SUPPLIED INFORMATION
○ ○ ○
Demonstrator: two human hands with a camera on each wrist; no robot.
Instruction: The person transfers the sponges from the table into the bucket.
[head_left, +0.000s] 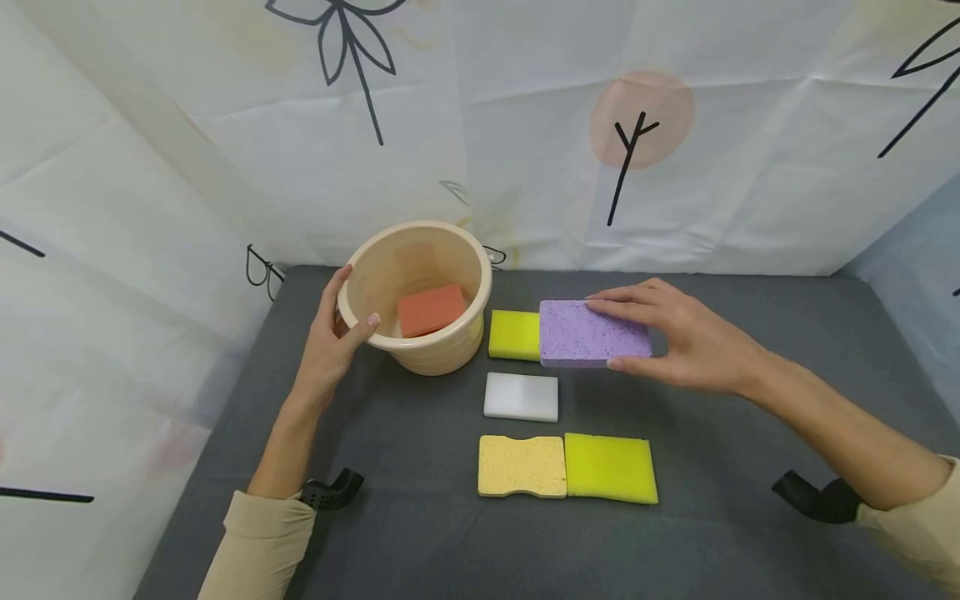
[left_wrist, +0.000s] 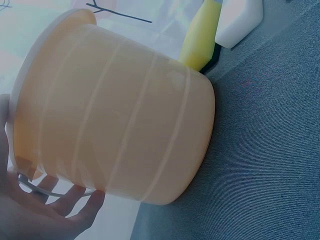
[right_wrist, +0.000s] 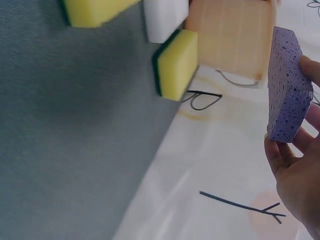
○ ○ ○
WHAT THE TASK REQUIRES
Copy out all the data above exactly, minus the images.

WORKED SOLUTION
Demonstrator: two human hands with a camera on each wrist; no robot.
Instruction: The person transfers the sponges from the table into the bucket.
[head_left, +0.000s] 
[left_wrist, +0.000s] 
[right_wrist, +0.000s] 

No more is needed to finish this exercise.